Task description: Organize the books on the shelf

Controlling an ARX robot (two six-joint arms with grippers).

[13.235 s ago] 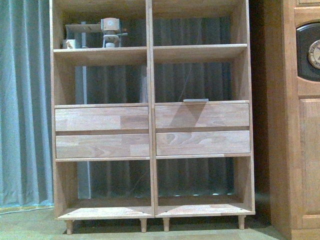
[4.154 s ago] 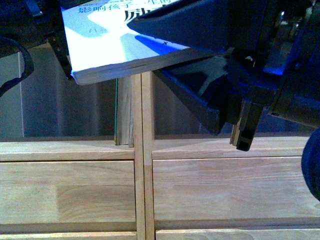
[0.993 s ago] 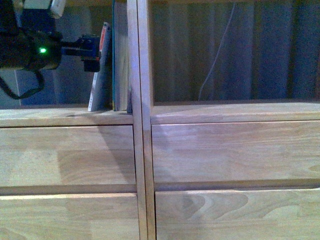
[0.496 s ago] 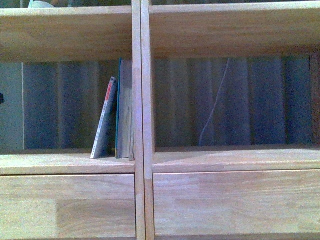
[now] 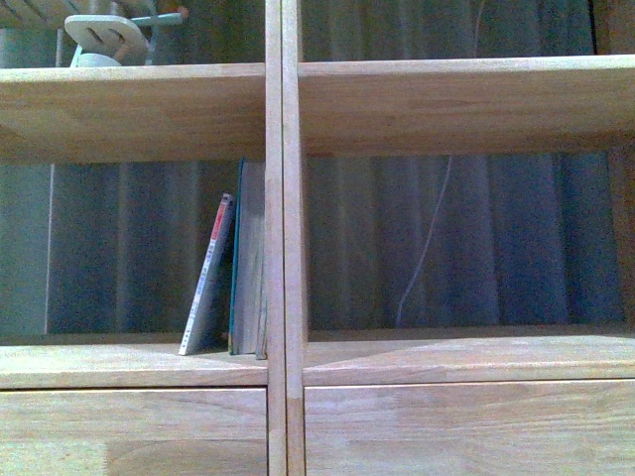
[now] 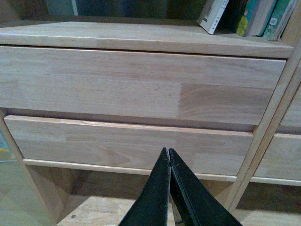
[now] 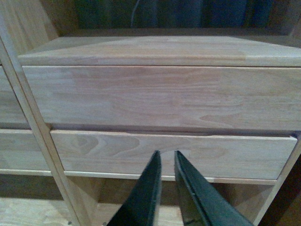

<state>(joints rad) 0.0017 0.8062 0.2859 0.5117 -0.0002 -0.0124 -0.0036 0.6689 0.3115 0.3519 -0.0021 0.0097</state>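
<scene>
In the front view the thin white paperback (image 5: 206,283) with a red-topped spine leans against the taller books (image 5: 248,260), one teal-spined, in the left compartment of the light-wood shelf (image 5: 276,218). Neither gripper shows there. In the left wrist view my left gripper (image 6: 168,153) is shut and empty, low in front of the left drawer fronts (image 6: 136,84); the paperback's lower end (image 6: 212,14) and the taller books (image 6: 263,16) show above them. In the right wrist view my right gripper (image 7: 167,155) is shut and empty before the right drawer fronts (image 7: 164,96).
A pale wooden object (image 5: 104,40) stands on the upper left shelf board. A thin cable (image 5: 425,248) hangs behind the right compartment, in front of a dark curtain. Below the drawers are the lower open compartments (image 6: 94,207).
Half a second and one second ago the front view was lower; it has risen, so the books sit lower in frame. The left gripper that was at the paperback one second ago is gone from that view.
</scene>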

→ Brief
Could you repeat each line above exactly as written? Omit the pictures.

→ Written reply
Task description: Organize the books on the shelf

Controlling an ARX robot (two six-joint arms with grippers).

[13.235 s ago] 
[4.154 s ago] 
[0.993 s ago] 
[0.496 s ago] 
[now] 
[now] 
[now] 

<state>(joints rad) 0.0017 0.8062 0.2859 0.5117 -0.0002 -0.0124 -0.0036 0.6689 0.3115 0.3519 -0.0021 0.0097</state>
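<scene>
In the front view the thin white paperback (image 5: 206,283) with a red-topped spine leans against the taller books (image 5: 248,260), one teal-spined, in the left compartment of the light-wood shelf (image 5: 276,218). Neither gripper shows there. In the left wrist view my left gripper (image 6: 168,153) is shut and empty, low in front of the left drawer fronts (image 6: 136,84); the paperback's lower end (image 6: 212,14) and the taller books (image 6: 263,16) show above them. In the right wrist view my right gripper (image 7: 167,155) is shut and empty before the right drawer fronts (image 7: 164,96).
A pale wooden object (image 5: 104,40) stands on the upper left shelf board. A thin cable (image 5: 425,248) hangs behind the right compartment, in front of a dark curtain. Below the drawers are the lower open compartments (image 6: 94,207).
Half a second and one second ago the front view was lower; it has risen, so the books sit lower in frame. The left gripper that was at the paperback one second ago is gone from that view.
</scene>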

The required output has been given.